EXERCISE DATA START

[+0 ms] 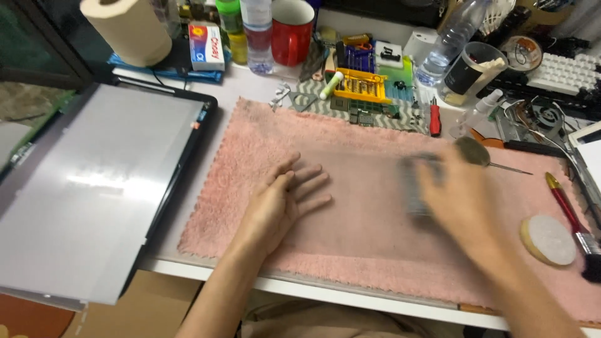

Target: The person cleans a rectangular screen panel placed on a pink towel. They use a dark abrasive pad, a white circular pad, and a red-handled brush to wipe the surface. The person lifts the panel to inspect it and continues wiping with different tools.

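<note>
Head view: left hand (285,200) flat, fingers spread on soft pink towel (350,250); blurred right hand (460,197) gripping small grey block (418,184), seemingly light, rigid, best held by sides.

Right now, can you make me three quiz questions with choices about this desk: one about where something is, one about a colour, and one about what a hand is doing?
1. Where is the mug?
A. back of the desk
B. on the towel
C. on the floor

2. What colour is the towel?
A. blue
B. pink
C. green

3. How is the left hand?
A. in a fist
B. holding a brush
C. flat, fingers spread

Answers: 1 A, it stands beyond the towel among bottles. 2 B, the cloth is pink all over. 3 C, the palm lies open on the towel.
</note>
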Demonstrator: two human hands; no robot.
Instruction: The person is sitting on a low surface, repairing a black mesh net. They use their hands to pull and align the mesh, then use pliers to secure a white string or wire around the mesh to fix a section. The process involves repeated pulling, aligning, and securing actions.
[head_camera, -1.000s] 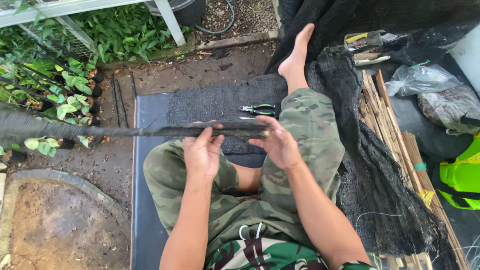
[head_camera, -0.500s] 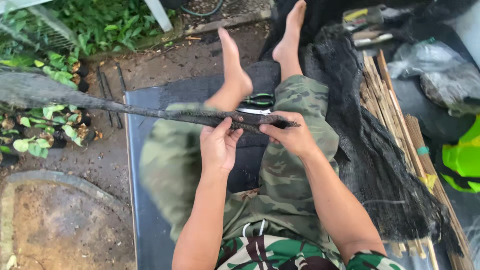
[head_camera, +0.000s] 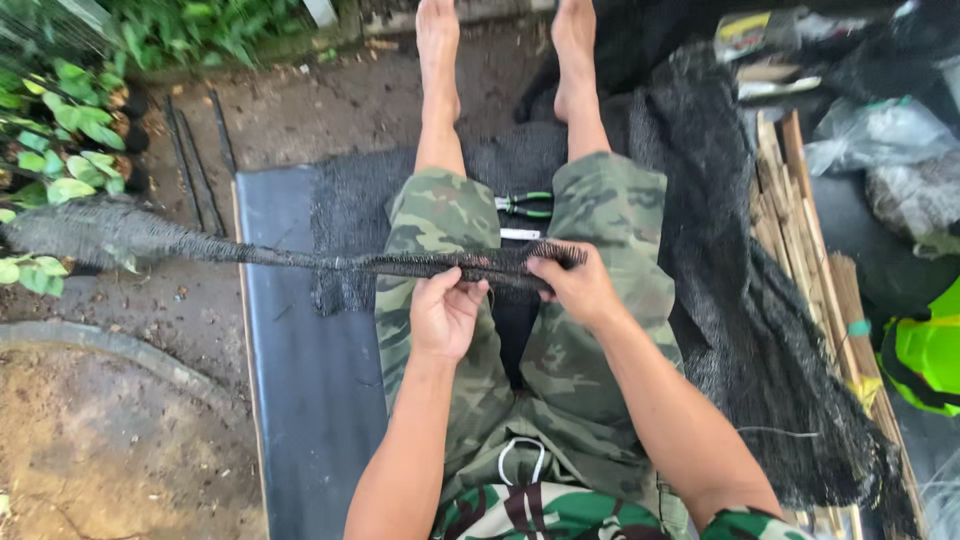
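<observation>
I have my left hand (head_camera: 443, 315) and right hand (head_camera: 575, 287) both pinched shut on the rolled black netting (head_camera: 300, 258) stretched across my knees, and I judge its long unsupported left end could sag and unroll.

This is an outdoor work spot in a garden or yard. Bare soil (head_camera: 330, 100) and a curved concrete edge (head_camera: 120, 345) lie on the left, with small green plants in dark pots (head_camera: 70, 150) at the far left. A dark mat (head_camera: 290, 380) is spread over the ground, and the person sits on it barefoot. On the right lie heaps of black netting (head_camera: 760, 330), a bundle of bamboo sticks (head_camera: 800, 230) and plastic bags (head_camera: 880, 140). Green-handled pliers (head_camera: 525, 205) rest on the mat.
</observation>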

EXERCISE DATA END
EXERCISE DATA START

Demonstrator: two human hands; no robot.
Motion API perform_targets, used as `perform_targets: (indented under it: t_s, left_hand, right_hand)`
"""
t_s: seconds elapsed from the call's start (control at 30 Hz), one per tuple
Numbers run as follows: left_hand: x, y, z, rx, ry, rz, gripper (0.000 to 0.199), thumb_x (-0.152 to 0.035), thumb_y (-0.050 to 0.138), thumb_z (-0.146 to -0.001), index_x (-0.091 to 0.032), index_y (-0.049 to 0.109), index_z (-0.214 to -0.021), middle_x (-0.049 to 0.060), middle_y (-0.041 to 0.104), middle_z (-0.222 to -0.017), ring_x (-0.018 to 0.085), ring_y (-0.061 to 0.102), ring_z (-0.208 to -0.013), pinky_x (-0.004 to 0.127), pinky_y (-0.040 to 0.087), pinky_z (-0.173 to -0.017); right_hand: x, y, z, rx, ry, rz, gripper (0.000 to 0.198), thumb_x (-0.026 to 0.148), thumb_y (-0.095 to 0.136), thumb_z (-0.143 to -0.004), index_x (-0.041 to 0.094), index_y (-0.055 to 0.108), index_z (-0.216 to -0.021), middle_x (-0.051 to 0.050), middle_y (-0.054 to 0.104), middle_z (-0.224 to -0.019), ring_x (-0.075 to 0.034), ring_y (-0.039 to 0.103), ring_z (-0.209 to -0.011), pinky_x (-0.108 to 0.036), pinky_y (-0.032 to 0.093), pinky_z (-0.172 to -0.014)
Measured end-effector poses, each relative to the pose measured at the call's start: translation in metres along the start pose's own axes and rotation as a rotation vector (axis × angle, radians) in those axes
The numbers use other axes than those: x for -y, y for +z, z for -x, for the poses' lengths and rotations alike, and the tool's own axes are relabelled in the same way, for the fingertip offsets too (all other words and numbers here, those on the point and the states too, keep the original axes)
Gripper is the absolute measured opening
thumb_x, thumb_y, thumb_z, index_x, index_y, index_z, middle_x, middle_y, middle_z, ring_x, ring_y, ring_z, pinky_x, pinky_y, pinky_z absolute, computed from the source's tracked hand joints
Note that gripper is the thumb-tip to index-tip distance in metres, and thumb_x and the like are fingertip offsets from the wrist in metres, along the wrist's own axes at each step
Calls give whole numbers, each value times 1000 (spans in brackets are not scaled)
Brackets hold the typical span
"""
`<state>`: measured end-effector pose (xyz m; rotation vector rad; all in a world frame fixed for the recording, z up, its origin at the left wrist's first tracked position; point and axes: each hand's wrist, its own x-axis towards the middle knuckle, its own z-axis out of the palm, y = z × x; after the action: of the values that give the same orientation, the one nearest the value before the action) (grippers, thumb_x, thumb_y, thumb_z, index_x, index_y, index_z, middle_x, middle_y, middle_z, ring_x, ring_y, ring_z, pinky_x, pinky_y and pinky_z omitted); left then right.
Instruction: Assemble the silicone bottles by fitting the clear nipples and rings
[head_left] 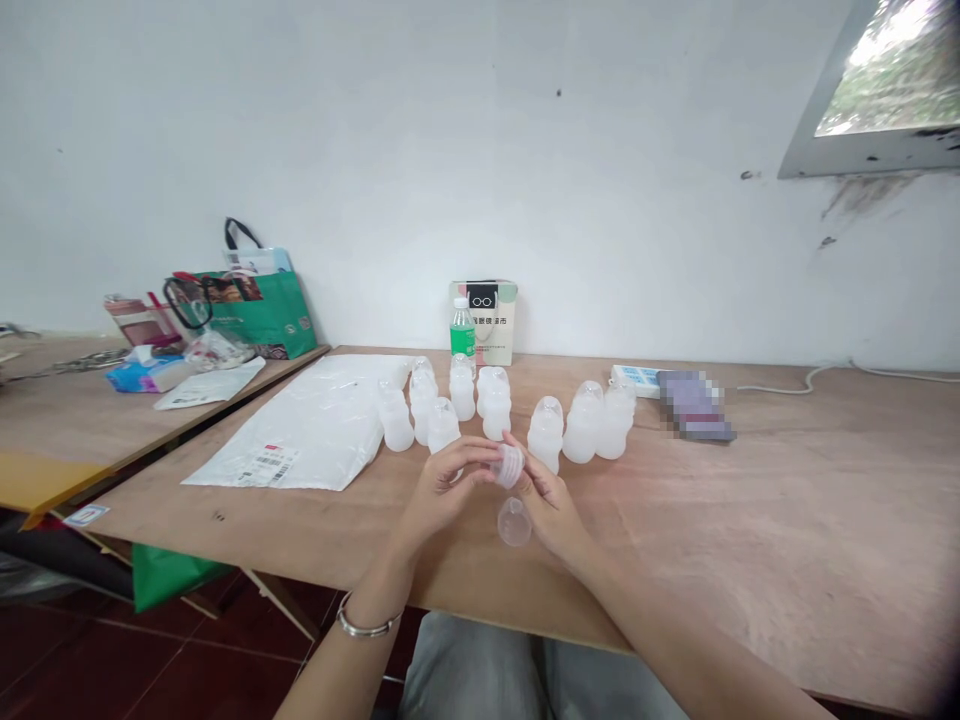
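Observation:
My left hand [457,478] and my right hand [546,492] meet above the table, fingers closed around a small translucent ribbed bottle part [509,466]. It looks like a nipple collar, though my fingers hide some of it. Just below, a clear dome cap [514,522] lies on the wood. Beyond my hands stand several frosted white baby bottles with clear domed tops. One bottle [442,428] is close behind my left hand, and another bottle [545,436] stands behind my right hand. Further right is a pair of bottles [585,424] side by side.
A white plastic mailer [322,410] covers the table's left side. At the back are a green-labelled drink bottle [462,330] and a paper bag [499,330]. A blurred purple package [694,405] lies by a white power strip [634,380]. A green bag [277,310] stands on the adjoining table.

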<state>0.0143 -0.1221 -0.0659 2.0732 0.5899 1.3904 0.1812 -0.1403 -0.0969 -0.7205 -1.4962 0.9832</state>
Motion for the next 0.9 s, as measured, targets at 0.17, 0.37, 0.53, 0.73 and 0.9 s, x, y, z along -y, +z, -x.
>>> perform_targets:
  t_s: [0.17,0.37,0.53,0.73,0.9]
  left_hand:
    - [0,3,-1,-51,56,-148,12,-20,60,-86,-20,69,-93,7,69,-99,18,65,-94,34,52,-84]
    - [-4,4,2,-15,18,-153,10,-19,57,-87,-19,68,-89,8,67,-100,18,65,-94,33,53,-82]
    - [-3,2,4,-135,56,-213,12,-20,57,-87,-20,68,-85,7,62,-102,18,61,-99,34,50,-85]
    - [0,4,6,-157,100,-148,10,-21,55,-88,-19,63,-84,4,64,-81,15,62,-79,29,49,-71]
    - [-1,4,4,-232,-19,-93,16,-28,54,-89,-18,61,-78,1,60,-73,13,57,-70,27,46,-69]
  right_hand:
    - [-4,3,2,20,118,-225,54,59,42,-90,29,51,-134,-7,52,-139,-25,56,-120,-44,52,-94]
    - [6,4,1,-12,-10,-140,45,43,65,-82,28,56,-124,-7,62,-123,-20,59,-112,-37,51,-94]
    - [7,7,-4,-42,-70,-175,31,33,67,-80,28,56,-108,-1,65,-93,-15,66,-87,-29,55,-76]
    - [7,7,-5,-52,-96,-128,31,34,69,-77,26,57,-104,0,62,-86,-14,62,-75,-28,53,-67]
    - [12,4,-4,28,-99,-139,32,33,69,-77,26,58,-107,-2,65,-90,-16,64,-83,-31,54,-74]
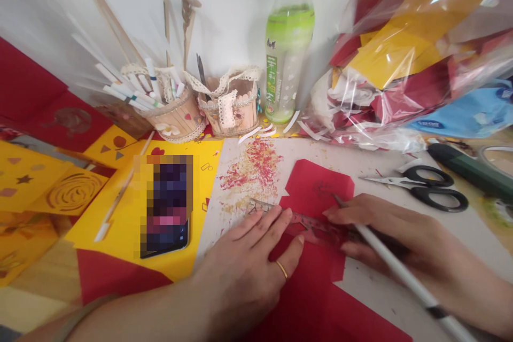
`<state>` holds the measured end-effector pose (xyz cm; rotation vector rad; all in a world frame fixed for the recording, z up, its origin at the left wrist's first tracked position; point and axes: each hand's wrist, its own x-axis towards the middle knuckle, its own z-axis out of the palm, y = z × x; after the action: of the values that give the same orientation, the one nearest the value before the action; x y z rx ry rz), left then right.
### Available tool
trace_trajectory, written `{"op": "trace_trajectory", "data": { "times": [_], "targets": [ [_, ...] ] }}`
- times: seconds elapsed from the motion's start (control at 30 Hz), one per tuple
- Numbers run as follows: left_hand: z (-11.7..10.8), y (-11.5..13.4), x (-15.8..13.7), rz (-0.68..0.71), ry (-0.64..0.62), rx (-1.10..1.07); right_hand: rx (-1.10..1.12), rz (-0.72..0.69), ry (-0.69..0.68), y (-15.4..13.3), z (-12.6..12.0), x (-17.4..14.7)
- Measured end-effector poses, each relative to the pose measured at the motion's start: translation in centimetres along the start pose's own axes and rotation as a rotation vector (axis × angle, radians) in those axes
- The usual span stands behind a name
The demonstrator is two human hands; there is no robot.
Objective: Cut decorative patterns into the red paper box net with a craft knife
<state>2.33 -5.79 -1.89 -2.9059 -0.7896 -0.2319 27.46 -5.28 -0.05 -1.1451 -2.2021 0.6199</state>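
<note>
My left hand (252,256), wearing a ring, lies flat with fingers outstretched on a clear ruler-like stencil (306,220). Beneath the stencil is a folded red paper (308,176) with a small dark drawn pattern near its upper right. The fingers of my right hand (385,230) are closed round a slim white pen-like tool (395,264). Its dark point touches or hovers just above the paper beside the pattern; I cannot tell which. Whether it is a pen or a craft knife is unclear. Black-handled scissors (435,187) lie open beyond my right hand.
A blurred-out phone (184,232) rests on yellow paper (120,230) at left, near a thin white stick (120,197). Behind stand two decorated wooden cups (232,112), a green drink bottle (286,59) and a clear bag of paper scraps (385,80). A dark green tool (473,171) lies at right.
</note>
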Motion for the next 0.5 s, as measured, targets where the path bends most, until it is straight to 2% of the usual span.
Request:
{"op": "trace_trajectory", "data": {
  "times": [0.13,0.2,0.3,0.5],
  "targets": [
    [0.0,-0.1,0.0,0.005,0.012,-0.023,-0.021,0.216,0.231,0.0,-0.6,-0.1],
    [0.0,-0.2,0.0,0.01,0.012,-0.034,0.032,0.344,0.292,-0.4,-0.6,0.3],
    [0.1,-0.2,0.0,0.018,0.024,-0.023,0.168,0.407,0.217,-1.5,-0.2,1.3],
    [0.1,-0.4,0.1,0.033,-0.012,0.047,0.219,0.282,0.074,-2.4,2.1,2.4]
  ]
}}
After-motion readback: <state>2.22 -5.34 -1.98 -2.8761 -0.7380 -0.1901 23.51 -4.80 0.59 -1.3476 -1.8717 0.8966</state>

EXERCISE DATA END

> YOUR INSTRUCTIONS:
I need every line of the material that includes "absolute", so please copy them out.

> RESPONSE TO THE TASK:
Gripper is the absolute measured opening
thumb_x, thumb_y, thumb_z, index_x, index_y, index_z, middle_x, middle_y, middle_z, ring_x, ring_y, ring_z, pinky_x, pinky_y, pinky_z absolute, computed from the source's tracked hand joints

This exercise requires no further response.